Inspired by the story of DeBellis’s husband, The Music We Make is a melodic debut that touches on the emotional challenges of losing someone you love. It shows that there is hope when the world seems at its darkest, and music can be an anchor to pull you through. It reminds readers that life is beautiful, it is worth living, and there is always a chance for forgiveness. (Read BookTrib’s review here.)
Nocturnes by Kazuo Ishiguro
From one of the century’s most celebrated writers and winner of the Nobel Prize in Literature comes five interconnected stories about the necessity of music. The stories follow a variety of characters who find music a central part of their lives. A once-popular singer desperate to make a comeback and willing to turn his back on the one thing he truly loves. A music junky whose value seems to lie only in his musical wisdom. A struggling singer-songwriter who inadvertently breaks up a marriage. A gifted jazz musician who thinks plastic surgery will help his career. A young cellist whose tutor intends to unearth his potential. Each holds a deep passion for music, and music will eventually lead them to a moment of reckoning.

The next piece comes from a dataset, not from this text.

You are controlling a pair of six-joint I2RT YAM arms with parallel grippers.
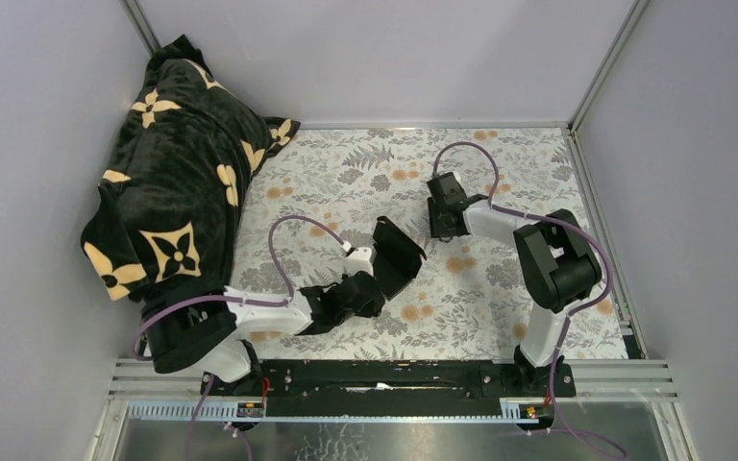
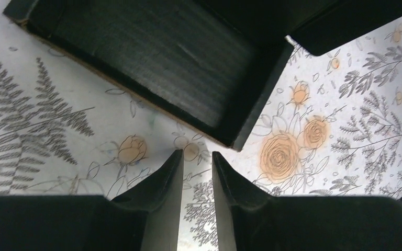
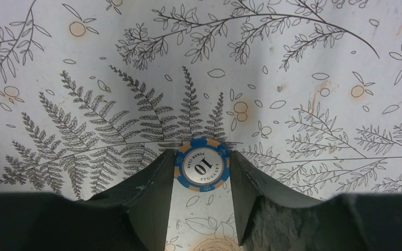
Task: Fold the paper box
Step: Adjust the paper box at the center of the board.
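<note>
The paper box (image 1: 399, 254) is a black card tray with raised walls, standing tilted on the floral tablecloth at mid table. In the left wrist view the paper box (image 2: 157, 57) lies just beyond my fingertips, inside facing the camera, with a loose flap (image 2: 345, 21) at the upper right. My left gripper (image 1: 373, 280) sits right beside the box's near left edge. The left gripper (image 2: 197, 154) is open by a narrow gap with only tablecloth between its fingers. My right gripper (image 1: 439, 229) is a little right of the box. The right gripper (image 3: 202, 157) is shut on a blue poker chip (image 3: 202, 164).
A black plush blanket (image 1: 178, 192) with cream flower motifs is heaped at the far left, over the left arm's base side. Grey walls close in the table on three sides. A metal rail (image 1: 384, 376) runs along the near edge.
</note>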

The Piano Tuner by Chiang-Sheng Kuo
This bestseller and winner of every major literary award in Taiwan is a poignant novel about love and loss, broken dreams and desolate hearts — and music. At the heart of the story is the nameless narrator, the piano tuner. In his forties, he is balding and ugly, a loser by any standard. But he was once a musical prodigy. What betrayal and what heartbreak made him walk away from greatness?
With a cadence and precision that bring to mind Thomas Mann’s Death in Venice, Kazuo Ishiguro’s Nocturnes, and Yasunari Kawabata’s Snow Country, this short novel may be a portrait of the artist as a “failure,” but it also describes a pursuit of the ultimate beauty in music and in love. (Read the BookTrib review here.)

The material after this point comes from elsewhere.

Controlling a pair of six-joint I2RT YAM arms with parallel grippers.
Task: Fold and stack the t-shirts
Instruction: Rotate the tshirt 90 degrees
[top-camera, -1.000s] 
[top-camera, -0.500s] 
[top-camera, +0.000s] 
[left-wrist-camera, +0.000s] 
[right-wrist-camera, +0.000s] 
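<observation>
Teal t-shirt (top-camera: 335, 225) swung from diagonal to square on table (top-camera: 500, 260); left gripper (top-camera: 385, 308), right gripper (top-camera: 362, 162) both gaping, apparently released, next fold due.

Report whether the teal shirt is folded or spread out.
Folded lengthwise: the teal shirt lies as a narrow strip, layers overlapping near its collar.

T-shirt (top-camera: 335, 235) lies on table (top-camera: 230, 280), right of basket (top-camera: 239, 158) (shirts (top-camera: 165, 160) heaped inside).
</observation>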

An Equal Music by Vikram Seth
A powerful and profound romantic story of two gifted musicians. Michael, a violinist, has long been haunted by memories of the woman he left years ago. Julia, a concert pianist and, now, a wife and mother, unexpectedly reenters his life. As their romance is rekindled against the backdrop of contemporary London, Venice and Vienna, the two unravel dark secrets and confront the truth of their love. Known across the globe for his poetic and poignant language, Seth paints a dazzling portrait of love amidst the international music scene. An Equal Music is an unforgettable tale of love lost and nearly regained, and an exploration of the music that can unite us — and divide us.

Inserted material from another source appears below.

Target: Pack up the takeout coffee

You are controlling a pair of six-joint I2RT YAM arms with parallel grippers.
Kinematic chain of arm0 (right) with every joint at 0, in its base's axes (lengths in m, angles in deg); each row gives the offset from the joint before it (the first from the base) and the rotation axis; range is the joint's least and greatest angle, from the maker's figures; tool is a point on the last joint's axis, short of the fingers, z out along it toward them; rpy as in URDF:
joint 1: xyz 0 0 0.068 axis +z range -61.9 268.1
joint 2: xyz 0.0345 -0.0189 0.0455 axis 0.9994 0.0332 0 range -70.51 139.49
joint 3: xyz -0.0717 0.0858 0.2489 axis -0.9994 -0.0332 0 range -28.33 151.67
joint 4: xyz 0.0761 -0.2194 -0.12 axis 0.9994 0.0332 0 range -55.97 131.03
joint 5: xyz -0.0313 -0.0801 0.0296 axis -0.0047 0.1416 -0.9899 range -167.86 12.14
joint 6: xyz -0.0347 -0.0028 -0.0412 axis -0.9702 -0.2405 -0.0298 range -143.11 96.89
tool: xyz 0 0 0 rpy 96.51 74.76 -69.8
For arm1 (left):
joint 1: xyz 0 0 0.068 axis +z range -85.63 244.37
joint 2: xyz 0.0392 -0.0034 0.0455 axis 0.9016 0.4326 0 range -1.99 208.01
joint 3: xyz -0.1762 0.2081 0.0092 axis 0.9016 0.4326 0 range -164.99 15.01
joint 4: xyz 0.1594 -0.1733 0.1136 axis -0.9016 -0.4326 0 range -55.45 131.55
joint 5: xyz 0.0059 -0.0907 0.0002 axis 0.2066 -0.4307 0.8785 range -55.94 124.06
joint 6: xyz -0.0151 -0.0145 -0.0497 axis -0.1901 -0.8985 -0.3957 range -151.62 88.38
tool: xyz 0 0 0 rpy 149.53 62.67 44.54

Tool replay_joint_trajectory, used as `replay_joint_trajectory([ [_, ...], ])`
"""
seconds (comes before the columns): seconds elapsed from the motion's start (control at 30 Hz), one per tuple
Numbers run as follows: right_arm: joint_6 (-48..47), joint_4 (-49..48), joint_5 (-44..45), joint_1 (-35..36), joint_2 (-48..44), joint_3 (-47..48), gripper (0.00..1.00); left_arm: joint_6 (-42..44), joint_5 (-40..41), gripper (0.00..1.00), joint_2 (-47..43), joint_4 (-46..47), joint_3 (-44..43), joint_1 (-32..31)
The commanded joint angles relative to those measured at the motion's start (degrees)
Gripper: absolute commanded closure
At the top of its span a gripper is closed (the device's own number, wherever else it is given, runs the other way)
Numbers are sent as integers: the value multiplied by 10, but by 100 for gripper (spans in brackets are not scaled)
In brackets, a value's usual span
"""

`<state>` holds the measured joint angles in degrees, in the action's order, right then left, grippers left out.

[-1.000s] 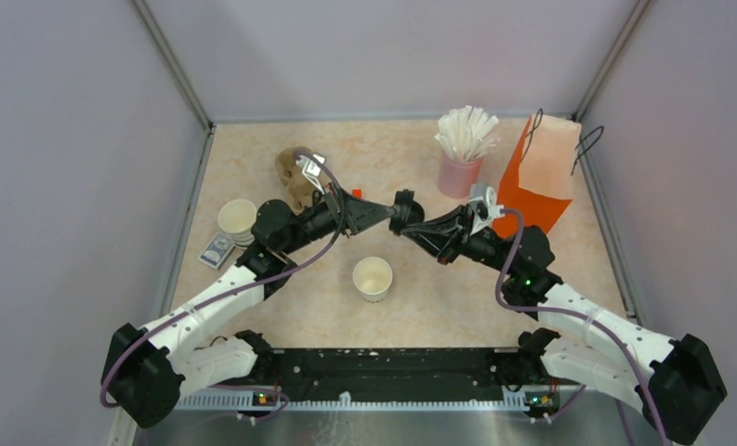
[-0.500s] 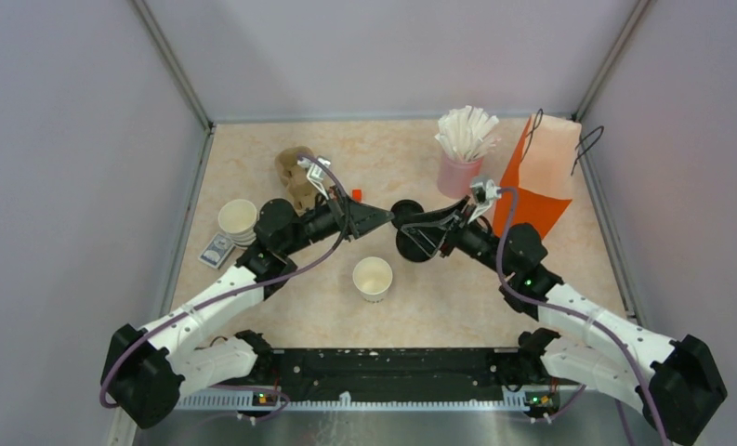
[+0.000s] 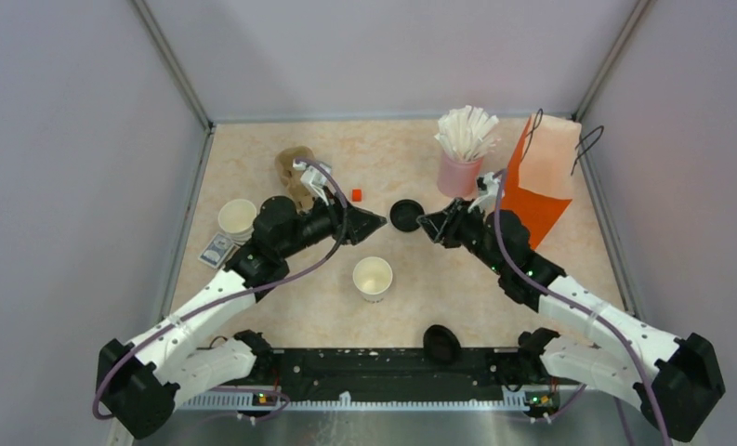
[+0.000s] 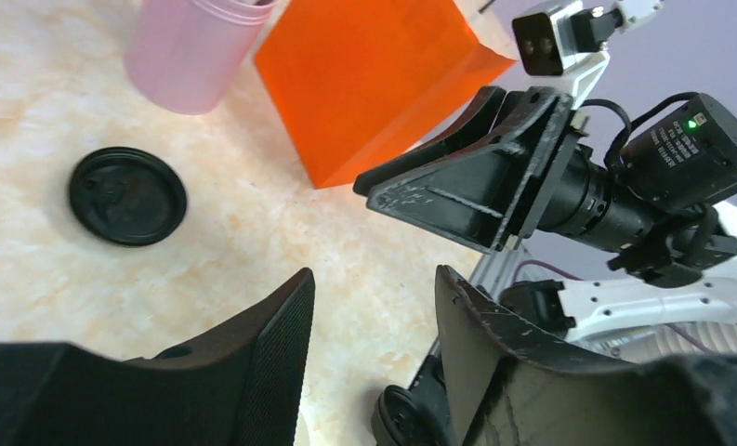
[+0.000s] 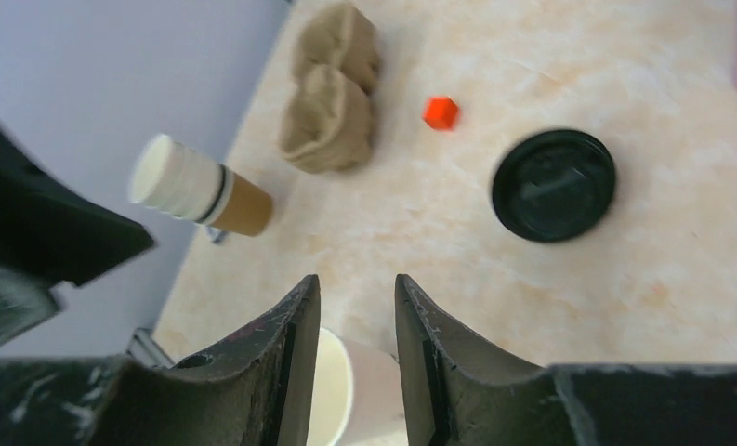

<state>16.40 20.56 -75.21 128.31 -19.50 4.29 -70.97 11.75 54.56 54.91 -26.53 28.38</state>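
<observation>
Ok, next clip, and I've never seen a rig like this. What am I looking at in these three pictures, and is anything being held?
Two robot arms, left and right, are bolted at a beige table's near edge. The wide picture is from a fixed overhead camera; the other two are from a camera on each wrist, looking past its own fingers. On the table: a small cream paper cup, lidless; a round black plastic lid lying flat beyond it; a pink cup of white straws; an orange paper bag; a stack of cream cups; a crumpled brown lump; a tiny red cube. The left end effector and right end effector flank that lid, both open, holding nothing.
</observation>
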Motion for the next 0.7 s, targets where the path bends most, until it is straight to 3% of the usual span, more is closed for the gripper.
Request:
replay_joint_trajectory([
  [0.0,11,210,47,-4,39,59,65,97,57,39,-35,-116,-46,-1],
  [0.2,8,375,26,41,87,95,63,188,103,21,-35,-296,-104,-1],
  [0.4,61,492,33,145,62,98,62,243,152,2,-83,-352,-117,-1],
  [0.57,191,488,46,247,35,50,63,268,205,1,-127,-378,-104,-1],
  [0.67,277,457,61,298,42,33,69,276,233,1,-157,-381,-87,-1],
])
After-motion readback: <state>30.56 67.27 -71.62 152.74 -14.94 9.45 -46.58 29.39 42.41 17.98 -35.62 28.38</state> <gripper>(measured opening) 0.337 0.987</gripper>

The Sound Between the Notes by Barbara Linn Probst
Susannah gave up her promising career in music in order to raise her son, James. The choice for her was all or nothing in those younger years; as an adoptee, she questioned why she was given away, haunted by rejection, and vowed to ensure her son felt her love with no distraction. Then an exceptional opportunity to play piano in front of a special audience arises, a desire she harbored before she became a mom. But her husband, Aaron, is not as supportive as Susannah would have hoped. Struggling to discover who she is without her music and haunted by the past, Susannah’s identity comes into question as she begins to ask herself: Who am I, and where do I belong? (Read BookTrib’s author interview here.)